Sunday, August 30, 2009

Get naked and spread um. Our US Immigration process

Did you know that when you go through the US Immigration Process (required Medical Examination) you have to get completely naked and men even have to have their penis examined. I wonder if women have to get a vaginal examination...? Well, I must say that I think it is wrong and Invasive.

Swine Flu Conspiracy - Mexico vs. US

So did anyone know that while the US implied this huge infection of the swine flu from Mexico, that simultaneously down in Mexico the Media was implying that the US planted the swine flu in Mexico. They were saying that the swine flu broke out just a few days after Obama's visit. I never had a chance to mention that.... thought it was interesting.

Saturday, August 29, 2009

Artifical butt cheek inserts, virtual glasses, cool stuff

When I was flying back from Mexico I read the US Airways Sky Mall Magazine. It has some of the coolest stuff! I don't know if it is because I've been in Mexico for a few years but I was really amazed that you can really buy all this stuff. I wonder if the photos were digitally enhanced...? Hmm am I a sucker?

I didn't believe the stuff in Mexico, but I guess since the magazine was American I believed it more....?

Anyway, the very last page had the awesomest virtual glasses. You put them on to watch movies or play games, its a wide screen tv in your glasses. I wanted to post a link to it but you have to log in with your dividend miles. I'm sure if you search for viritual glasses you can find it. They are staight out of star trek.

I was thinking, all I need is a tummy tuck, some artificial butt cheeks, and the lip plumper and I'd be all set. - Update I found this on Amazon -

Thursday, August 27, 2009

At the moment apart - and scattered

Here are some photos from the Mexico Trip.

Cartoons are running on the TV and not annoying me like they do sometimes. The babies are just about out. I am sitting on my "The computer is Personal again" new laptop in a Red Lion Hotel. The Air Conditioner is on at a steady 69. My fingers click as I type this. We just got off of the webcam, my love and I. I was wondering if we were happier being apart. It is sort of hard to explain. All this moving around and shuffling and really homelessness. We were stressed out the entire time we were together.

Homelessness means to me that we 'have not' the steady home where you finally get home after a trip or a hard day and throw off your clothes and go lay down on your favorite chair or your own little cubby hole.

When we left Puerto Vallarta in April that was our home. I went back to Mexico on June 30 and we spent the entire 2 months moving around constantly. Puerto Vallarta one week, Morelia 2 weeks, Cidudad Juarez 1 week, Morelia 3 weeks, Puerto Vallarta 2 weeks which is where my eldest son and his friend came to stay with us.

Here back in Portland outside my window is a pool. Here by the Airport the landscape has changed alot in the past 10 years. I even saw a lady swimming today. It was hot. Very Hot for Portland. I guess it is gods acclimation for us to not come back to a cold climate.

My computer is wide, it is a huge difference from the mini I just bought and gave to E. He is so computer savy now. Doing webcam with me, checking myspace, email.

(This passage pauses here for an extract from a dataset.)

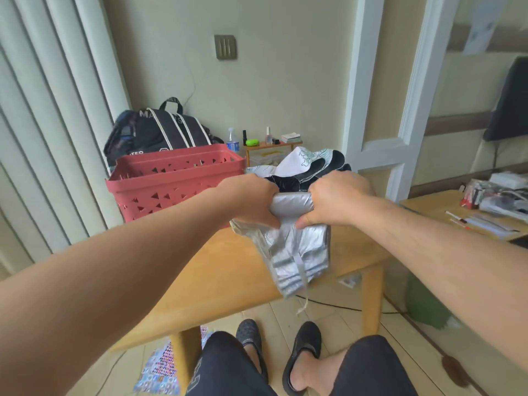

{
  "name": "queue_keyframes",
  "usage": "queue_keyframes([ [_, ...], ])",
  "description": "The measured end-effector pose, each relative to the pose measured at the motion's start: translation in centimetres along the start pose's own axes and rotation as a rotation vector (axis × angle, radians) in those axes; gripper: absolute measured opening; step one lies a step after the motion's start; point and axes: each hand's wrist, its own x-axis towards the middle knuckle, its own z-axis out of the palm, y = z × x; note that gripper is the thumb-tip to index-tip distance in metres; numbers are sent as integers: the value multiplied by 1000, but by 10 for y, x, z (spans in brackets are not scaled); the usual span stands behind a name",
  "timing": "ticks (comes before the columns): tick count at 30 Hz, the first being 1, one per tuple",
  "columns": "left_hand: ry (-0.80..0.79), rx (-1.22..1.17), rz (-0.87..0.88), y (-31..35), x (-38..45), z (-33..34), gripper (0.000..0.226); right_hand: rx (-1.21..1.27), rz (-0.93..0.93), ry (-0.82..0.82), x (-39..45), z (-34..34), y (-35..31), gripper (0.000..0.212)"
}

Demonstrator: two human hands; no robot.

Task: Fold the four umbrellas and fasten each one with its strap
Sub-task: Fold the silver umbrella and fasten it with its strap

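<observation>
Here I'm seeing both hands gripping the silver umbrella [297, 247] above the table [228, 270]: the left hand [251, 200] and right hand [337, 201] are clamping its rolled top, folds and strap [300, 270] hanging down, the red basket [174, 181] sitting behind.

Wooden table [223, 270] — near half bare, free for hands. Red basket [174, 181] blocks far-left corner; black/white umbrella [311, 167] blocks far edge, right of basket.
</observation>
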Motion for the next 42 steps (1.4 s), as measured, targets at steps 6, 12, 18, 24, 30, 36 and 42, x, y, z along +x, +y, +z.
queue_keyframes([
  [6, 65, 50, -74, -24, -42, -49, 39, -15, 9, 38, -22, -51, 6, 70],
  [12, 99, -107, -73, -28, -57, -58, 26, -47, 8, 112, -25, -71, 14, 65],
  [18, 106, -133, -90, -24, -58, -61, 25, 294, 2, 266, -31, -61, 20, 62],
  [24, 68, -129, -115, -24, -65, -61, 25, 266, -108, 250, -33, -62, 18, 75],
  [30, 73, -114, -86, -7, -60, -65, 35, -21, -320, 327, -32, -72, -24, 64],
  [36, 5, -276, -116, -18, -62, -60, 32, -133, -161, 331, -27, -59, 0, 50],
  [42, -62, -256, -104, -23, -59, -61, 39, -69, -31, 253, -32, -58, 1, 32],
])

My head aches and my nerves are frazzled. I always get sick for a few days after I fly. And with all the stress of running around my head. Must find apartment, must find car. run rush, eat, feed children, go go go go. No June, please stop. Jimi Come here, Jimi, come here.

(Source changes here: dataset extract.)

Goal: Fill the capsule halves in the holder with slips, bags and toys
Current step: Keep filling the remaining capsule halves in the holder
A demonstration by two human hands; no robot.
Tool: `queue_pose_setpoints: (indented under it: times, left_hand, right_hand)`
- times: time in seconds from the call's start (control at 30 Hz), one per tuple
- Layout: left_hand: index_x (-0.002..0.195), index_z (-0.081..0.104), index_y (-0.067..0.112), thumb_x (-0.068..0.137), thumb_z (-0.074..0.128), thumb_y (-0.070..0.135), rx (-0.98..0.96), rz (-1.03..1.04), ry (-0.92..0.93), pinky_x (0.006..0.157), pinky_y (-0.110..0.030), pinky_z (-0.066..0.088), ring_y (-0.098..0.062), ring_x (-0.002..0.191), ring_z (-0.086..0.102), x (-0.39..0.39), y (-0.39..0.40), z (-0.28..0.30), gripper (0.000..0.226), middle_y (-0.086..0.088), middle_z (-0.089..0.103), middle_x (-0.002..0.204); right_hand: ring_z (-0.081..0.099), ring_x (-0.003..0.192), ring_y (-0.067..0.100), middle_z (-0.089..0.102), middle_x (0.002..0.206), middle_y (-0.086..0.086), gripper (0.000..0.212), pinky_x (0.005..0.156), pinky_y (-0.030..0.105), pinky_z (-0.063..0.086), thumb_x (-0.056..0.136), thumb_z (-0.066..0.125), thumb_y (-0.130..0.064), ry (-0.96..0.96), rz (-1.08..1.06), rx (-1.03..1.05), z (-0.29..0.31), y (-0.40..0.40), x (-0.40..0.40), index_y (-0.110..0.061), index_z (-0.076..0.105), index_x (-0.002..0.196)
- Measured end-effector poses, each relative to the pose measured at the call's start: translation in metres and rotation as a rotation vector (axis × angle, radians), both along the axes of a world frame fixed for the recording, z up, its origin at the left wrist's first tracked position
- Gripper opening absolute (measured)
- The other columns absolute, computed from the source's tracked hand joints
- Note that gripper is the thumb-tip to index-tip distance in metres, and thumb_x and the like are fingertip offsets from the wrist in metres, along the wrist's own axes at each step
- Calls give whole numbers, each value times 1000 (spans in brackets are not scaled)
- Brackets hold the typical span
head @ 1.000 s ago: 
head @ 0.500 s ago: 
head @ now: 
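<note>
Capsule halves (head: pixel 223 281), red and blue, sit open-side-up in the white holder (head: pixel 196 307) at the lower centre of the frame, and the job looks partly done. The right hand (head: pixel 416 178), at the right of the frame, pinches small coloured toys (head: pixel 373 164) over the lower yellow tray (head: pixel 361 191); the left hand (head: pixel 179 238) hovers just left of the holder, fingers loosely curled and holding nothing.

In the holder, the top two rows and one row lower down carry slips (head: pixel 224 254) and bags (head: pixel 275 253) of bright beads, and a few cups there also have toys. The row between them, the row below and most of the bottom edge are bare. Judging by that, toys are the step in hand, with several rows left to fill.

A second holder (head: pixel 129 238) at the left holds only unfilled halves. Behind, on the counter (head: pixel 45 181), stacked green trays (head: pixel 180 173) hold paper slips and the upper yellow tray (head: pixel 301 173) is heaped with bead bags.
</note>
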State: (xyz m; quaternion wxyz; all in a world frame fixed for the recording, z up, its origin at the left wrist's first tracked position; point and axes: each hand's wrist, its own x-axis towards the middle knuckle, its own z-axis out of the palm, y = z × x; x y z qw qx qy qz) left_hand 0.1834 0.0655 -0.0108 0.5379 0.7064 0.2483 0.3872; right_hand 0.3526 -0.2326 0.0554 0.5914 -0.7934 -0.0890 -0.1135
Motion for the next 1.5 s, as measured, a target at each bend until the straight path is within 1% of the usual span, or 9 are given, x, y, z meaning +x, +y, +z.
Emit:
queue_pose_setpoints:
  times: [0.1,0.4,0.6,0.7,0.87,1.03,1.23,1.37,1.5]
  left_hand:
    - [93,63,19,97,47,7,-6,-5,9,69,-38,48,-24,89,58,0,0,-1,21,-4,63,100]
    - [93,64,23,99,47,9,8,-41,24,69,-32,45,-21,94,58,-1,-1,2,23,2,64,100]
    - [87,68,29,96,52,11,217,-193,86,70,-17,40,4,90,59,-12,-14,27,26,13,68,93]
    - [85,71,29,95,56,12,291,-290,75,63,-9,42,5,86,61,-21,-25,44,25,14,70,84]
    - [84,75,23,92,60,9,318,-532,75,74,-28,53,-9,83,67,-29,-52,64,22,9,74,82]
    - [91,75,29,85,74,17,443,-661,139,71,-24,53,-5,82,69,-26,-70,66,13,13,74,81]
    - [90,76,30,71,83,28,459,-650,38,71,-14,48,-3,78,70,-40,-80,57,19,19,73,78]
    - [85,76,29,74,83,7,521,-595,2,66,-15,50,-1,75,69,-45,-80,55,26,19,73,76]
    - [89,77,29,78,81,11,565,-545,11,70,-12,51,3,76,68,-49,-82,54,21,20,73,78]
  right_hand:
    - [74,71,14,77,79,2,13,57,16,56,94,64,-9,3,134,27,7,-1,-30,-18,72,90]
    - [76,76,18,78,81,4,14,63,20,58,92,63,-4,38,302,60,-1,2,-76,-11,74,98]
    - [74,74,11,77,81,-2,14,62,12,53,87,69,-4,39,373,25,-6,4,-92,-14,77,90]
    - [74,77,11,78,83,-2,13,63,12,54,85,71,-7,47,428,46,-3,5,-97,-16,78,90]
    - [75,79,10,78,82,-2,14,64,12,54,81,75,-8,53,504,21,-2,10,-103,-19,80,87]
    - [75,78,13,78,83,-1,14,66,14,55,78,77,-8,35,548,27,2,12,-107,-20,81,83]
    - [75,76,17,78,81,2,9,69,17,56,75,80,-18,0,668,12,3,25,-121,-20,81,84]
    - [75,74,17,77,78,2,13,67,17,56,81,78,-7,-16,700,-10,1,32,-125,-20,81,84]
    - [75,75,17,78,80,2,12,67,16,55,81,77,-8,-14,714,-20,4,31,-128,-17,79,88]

When we find a place and get a schedule everything will calm down and be more manageabile. Oh and enrique's Canada Visa was approved...... soon we will travel on the weekends from Portland To Vancouver Canada.... so we will see him weekly. .....

Meanwhile. I am SOSOSOSOSOSOSOSOSO Excited about going back to school.

Hope you enjoy the photos from the MexicoTrip. Sorry the story is so disjointed. But that is how I feel right now.

Thursday, August 20, 2009

article about a town in Sonora about coyotes and a migrant shelter

I just liked this article. It seems so honest and Icould picture what he said so clearly:

The Business of Human Smuggling on the Mexican Border

The importance of finding a guide you can trust.

By Sacha Feinman

Slate, August 20, 2009

Altar, Mexico -- I hadn't yet taken 10 steps off the bus when I made eye contact with someone for the first time.

'Are you going north?' he hissed, walking quickly toward me. 'Let's go. Let's go,' he implored.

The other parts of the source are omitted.